#TheList Laura Kiseliova, born 14/06/1979, and Raimondas Titas, born 13/03/1981, formerly of Ladywell Avenue, Manchester M38, but believed to have fled to their native Lithuania – imported and sold sick ‘designer’ pets
Lithuanians Laura Kiseliova and Raimondas Titas kept sick dogs and cats in filthy, cramped cages to sell for thousands of pounds.
They set up an online “puppy farm” called Pets313 and encouraged customers to buy popular breeds like pugs and french bulldogs.
However, when customers went to the couple’s house in Salford, Greater Manchester they were quickly persuaded to take the pets home, unaware that the canines hadn’t received vital injections or veterinary care.
And when they arrived home, the dogs suddenly became ill and lethargic after having been kept in dire conditions in small cages or crates in a garage.
Despite buyers being told they were receiving British-bred pups, they were actually getting Eastern European dogs that had travelled over to the UK on a Pet Passport bought by the Lithuanian couple.
The pair were sentenced to years behind bars at Manchester Crown Court in their absence, as they fled abroad before the hearing on Thursday 13/12/2018.
They had previously pleaded guilty to a total of 29 charges, including several animal welfare offences.
RSPCA inspectors, police and trading standards found 41 dogs and eight cats when they searched their previous home in Prestwich on November 18, 2013.
They discovered the pair were trafficking dogs under the pet passport scheme, and selling them to members of the public under the company name Pets 313 Ltd.
Officers also found more than 40 pet passports which didn’t match the dogs at the property, suggesting they were passing off trafficked dogs as those bred in the UK.
The dogs who were found included French bulldogs and pugs, as well as pedigree cats, which were being sold for between £800 and £1,000 each.
The pair were charged with a number of offences, including failing to provide them with a suitable environment, and failing to provide veterinary care.
One of the RSPCA investigators leading the operation, who didn’t want to be named, said: “The front room of the property was being used to sell the animals to members of the public but it was when you entered the rest of the house the scale of this operation became apparent.

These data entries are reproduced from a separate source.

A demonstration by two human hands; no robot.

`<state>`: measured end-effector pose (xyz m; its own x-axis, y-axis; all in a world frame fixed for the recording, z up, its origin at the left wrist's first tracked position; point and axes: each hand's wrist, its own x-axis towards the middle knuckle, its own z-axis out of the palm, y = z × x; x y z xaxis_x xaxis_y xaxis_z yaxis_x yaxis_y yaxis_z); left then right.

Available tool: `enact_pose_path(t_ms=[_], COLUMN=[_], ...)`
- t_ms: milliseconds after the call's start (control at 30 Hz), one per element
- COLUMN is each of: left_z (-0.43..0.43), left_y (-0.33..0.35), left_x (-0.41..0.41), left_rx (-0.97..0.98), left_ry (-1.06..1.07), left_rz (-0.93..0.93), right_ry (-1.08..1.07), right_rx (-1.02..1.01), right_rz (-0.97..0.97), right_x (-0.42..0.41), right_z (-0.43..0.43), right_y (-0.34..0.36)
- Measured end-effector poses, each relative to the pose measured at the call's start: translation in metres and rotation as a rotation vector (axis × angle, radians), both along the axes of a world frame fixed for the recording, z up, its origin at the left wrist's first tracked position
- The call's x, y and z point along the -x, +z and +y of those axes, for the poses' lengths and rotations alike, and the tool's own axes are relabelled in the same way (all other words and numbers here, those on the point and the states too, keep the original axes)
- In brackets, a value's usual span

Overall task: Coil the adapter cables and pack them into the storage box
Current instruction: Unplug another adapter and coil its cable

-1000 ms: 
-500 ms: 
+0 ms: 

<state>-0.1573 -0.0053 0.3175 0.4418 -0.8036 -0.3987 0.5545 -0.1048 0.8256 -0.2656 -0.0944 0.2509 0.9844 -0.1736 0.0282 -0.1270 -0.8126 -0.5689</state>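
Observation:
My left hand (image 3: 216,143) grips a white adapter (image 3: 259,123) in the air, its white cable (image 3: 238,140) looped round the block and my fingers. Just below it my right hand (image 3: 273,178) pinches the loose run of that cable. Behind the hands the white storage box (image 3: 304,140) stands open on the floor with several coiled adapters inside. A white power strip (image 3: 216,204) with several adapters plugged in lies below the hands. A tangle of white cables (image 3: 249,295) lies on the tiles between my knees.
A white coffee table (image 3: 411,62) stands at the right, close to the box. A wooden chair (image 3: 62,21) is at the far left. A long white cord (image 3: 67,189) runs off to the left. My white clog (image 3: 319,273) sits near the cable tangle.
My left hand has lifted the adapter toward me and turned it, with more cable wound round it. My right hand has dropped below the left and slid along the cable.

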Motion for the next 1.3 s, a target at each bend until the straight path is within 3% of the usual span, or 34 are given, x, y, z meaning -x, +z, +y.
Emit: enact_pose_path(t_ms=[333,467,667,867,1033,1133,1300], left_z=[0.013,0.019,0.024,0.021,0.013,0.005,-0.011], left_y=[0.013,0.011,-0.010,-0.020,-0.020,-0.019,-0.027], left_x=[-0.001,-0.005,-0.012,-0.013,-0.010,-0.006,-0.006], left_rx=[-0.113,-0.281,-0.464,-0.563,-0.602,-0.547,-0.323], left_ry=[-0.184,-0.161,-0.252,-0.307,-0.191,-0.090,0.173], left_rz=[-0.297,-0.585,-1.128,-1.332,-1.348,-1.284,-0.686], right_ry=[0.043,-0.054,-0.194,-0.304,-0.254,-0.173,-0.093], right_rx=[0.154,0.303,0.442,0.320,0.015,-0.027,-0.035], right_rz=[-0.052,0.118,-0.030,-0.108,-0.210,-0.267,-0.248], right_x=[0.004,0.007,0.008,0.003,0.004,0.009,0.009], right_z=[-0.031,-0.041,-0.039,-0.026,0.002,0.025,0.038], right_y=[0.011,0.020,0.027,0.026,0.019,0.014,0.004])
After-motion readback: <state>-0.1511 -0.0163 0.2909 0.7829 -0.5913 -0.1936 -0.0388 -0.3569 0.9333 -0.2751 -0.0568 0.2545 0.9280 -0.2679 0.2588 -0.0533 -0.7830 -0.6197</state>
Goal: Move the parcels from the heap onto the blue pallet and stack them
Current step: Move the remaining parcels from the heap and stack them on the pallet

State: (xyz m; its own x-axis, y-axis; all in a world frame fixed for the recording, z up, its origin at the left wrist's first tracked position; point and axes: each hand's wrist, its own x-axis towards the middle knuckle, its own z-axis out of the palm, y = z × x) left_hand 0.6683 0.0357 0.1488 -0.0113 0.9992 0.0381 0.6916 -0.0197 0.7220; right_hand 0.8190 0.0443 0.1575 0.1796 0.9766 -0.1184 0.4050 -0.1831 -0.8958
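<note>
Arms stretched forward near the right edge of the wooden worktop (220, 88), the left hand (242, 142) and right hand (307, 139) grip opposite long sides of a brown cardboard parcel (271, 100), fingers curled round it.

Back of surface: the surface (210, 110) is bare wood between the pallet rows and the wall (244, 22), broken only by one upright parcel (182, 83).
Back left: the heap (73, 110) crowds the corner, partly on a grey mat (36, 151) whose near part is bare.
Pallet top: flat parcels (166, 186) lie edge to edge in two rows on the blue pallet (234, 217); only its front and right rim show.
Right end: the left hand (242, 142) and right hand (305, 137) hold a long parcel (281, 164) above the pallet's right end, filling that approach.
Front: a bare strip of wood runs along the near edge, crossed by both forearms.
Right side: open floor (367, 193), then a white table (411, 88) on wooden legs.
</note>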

“There were cages and pens containing different breeds of dogs in almost every room including a litter of puppies in a filthy ensuite bathroom upstairs. In a large garage at the back we found cages of animals stacked on top of each other.
“It was clear there were some cats and puppies that needed immediate veterinary treatment and sadly two of the puppies that were rushed to the vets for treatment later died from parvovirus.
“There was little sign of proper isolation pens for sick animals or biosecurity measures meaning any animal that passed through this place would be at risk of catching and spreading diseases and parasites.
“This was a large money-making operation at the expense of the welfare of the animals and the unsuspecting members of public who thought they were buying healthy, happy puppies.”
RSPCA SOU Chief Insp Ian Briggs said: “It was obvious that this duo were dealing and trading in a large number of animals and that many of them were not receiving the appropriate care and veterinary attention they needed.
“Some of the animals were suffering from problems such as conjunctivitis, gastroenteritis or had sore and infected wounds.”
Most of the animals have been signed over into RSPCA care and have been rehomed.
Chief Insp Briggs added: “We have seen a concerning increase in the number of calls we are receiving about large-scale traders dealing, predominantly, in puppies.
“We are regularly appalled by the conditions we find puppies living in and the stories we hear from owners who have, just days after bringing their puppy home, held their new dog as he died in their arms from preventable diseases and infections.
“Unfortunately, a major factor in this trade is traffickers – such as this pair – bringing in poorly pups from abroad, without the right vaccinations and documents, and selling them to unsuspecting buyers here in England.”
Kiseliova was sentenced to a total of four years in prison while Titas was jailed for three years and six months. Both were banned from keeping pets for life.